§ What needs to be done:
Print the first line of the data below and every one after it, through the line containing "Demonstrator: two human", exactly as written.

§ Source data:
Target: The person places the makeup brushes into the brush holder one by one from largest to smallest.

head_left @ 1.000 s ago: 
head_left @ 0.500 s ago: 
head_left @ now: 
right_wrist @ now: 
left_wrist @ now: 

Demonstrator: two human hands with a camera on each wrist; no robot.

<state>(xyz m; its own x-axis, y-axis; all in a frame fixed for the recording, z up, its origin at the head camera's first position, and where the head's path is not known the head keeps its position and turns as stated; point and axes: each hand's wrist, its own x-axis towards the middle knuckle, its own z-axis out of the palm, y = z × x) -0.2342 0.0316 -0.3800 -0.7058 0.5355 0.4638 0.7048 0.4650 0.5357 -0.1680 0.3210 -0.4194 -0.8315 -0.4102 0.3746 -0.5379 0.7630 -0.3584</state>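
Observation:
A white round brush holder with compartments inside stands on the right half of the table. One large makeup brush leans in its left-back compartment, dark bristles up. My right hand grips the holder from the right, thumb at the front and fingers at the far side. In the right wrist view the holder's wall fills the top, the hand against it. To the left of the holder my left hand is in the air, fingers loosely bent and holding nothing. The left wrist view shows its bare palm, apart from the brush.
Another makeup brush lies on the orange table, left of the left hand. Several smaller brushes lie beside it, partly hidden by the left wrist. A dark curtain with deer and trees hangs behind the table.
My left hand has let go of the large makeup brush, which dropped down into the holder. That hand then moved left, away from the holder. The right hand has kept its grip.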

§ Exercise output:
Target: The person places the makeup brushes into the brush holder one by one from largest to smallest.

head_left @ 1.000 s ago: 
head_left @ 0.500 s ago: 
head_left @ now: 
right_wrist @ now: 
left_wrist @ now: 

Demonstrator: two human hands with a camera on each wrist; no robot.

What precedes this is the full answer.